Task description: Would you give the number of lines below in which the string "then" appears? Nothing else is needed.

Available records:

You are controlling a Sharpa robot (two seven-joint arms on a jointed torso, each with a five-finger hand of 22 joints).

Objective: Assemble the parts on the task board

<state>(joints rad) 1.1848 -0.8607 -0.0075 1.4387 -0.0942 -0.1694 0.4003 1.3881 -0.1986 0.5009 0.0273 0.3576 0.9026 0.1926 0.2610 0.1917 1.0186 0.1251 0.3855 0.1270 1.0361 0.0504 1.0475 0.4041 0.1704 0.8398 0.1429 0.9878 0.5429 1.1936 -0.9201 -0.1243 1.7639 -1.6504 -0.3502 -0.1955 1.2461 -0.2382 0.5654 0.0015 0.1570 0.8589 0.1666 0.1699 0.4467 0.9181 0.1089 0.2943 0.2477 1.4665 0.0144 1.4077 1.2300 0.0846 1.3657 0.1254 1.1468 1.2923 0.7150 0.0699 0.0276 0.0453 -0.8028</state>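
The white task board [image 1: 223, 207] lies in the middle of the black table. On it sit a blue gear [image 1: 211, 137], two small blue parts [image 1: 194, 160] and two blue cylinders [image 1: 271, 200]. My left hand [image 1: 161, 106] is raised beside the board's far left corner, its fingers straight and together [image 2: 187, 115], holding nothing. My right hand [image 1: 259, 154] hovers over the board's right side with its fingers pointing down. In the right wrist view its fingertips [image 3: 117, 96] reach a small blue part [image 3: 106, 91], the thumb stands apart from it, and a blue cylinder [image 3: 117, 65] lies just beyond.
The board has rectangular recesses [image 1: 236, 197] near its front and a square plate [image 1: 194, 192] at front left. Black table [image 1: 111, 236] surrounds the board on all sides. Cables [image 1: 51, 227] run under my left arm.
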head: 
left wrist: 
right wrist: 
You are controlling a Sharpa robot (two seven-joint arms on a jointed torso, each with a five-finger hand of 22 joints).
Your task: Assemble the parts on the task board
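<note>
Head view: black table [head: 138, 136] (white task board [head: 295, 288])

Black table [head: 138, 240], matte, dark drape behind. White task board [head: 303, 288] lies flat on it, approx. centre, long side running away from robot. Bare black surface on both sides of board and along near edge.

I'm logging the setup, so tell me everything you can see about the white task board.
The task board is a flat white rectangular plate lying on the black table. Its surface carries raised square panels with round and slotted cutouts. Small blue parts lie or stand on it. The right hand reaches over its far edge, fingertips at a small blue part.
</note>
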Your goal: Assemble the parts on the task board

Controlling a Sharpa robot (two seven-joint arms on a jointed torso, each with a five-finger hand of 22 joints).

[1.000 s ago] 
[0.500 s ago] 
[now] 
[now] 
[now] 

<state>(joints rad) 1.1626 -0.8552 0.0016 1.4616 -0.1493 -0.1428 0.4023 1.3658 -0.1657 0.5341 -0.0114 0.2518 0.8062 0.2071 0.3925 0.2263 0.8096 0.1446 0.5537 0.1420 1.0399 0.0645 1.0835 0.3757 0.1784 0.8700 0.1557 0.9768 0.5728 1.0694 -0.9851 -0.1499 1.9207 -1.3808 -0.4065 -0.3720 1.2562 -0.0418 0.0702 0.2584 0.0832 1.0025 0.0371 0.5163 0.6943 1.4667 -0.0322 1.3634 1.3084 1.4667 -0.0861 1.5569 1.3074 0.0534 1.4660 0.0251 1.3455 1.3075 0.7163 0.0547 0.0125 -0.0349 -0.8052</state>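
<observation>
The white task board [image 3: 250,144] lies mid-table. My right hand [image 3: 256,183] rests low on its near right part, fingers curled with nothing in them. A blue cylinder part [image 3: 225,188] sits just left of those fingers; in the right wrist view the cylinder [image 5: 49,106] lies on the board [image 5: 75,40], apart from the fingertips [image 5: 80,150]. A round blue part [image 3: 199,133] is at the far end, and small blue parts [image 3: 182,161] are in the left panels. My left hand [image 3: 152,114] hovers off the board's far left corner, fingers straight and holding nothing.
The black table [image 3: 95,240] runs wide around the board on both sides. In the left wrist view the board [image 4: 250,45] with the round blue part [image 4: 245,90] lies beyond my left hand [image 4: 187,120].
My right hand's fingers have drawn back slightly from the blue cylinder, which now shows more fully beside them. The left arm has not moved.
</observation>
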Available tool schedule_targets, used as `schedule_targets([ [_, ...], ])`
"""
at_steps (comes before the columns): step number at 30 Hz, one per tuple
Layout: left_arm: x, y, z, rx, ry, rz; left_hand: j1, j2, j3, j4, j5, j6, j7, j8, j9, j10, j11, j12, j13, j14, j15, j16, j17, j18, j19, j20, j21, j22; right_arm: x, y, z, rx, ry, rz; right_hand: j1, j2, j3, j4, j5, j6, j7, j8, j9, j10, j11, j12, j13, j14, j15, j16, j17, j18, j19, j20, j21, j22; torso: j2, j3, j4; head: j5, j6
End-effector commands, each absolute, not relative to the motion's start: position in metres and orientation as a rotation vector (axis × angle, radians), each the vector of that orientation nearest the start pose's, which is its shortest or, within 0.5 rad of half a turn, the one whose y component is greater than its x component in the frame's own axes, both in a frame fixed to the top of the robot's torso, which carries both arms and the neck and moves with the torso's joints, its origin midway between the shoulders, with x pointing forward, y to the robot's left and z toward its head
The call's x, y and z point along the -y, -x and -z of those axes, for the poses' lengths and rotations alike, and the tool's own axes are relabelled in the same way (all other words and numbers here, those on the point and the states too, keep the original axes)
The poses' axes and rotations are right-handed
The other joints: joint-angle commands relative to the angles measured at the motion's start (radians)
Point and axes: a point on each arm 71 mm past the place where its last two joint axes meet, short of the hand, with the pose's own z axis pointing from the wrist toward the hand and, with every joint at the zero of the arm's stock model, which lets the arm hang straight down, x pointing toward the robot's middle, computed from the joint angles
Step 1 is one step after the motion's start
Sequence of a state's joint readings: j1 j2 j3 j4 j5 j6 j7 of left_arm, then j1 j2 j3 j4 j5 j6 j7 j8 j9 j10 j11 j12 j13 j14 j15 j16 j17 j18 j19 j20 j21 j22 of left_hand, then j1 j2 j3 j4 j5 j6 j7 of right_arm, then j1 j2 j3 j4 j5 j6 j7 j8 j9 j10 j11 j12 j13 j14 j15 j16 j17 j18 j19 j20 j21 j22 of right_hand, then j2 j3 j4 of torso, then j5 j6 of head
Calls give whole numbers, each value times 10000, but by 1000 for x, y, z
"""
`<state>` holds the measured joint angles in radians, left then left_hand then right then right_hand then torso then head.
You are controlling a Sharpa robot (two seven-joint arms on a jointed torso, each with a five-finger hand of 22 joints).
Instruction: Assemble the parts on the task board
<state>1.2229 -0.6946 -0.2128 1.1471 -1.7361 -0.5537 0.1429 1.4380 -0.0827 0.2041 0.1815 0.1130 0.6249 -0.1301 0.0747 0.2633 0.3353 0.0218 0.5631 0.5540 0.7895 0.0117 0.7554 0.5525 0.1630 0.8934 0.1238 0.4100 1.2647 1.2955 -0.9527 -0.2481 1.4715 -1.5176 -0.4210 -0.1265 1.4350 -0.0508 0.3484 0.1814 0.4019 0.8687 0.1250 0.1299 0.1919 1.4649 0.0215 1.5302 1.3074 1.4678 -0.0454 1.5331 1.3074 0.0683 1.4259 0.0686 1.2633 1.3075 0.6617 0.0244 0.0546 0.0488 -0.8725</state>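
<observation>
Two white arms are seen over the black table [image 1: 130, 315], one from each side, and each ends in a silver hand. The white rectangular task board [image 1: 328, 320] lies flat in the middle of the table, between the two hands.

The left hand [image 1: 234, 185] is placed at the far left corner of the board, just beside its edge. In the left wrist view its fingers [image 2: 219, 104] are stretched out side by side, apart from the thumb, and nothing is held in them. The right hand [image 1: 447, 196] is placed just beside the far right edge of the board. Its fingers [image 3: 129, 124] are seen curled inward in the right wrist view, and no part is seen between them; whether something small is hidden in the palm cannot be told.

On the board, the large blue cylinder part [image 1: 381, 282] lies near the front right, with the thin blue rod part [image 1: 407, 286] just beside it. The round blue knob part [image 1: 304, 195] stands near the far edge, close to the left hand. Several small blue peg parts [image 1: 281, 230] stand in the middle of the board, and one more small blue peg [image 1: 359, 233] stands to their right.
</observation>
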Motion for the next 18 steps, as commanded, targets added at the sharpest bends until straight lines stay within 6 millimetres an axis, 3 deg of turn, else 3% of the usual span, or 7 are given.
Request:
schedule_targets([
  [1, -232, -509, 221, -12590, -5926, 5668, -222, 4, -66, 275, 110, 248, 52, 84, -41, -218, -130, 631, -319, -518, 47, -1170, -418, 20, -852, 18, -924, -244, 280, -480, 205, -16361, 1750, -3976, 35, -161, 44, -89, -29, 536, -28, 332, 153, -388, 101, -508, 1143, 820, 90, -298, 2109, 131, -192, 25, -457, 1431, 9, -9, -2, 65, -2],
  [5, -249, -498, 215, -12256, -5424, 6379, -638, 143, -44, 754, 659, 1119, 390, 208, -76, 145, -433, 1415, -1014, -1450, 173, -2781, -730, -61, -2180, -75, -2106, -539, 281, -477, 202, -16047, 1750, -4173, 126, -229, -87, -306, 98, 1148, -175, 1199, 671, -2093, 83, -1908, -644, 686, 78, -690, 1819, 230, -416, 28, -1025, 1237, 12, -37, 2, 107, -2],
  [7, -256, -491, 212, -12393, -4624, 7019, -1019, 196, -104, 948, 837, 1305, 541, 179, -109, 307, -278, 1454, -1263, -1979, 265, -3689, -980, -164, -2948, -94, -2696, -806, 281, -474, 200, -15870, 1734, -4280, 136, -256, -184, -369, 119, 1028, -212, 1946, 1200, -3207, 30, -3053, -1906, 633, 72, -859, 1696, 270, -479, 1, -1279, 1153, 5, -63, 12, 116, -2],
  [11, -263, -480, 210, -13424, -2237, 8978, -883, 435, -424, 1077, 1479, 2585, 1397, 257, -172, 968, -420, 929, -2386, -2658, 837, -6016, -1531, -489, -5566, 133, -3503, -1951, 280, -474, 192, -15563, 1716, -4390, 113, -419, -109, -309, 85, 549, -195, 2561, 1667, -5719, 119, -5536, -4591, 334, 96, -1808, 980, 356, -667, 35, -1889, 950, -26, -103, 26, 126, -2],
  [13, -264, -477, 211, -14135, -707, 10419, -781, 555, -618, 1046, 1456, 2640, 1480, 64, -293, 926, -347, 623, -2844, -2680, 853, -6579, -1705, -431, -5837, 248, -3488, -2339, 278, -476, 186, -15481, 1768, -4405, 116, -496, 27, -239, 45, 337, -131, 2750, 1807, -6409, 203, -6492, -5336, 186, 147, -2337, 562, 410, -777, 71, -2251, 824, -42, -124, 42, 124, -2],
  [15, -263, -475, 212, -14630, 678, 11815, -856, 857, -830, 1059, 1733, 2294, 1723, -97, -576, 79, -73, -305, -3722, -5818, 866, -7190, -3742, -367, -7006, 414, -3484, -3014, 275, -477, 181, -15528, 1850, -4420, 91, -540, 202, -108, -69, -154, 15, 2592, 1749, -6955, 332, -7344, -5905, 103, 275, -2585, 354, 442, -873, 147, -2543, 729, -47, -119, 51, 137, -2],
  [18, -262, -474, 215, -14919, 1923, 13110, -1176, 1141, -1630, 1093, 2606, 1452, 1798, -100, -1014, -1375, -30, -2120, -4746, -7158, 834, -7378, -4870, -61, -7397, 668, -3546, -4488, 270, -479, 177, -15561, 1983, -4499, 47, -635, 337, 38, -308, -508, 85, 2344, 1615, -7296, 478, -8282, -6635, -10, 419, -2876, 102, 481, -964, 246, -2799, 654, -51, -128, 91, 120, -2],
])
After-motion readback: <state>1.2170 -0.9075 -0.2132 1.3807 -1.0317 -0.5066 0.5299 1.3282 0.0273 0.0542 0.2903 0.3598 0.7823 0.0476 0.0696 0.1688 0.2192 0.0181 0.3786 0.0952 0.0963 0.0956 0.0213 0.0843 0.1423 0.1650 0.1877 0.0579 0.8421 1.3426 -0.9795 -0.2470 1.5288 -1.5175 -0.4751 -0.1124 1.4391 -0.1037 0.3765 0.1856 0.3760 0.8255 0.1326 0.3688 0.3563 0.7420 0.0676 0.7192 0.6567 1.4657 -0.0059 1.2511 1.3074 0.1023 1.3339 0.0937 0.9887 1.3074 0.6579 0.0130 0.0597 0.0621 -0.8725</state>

Response: 2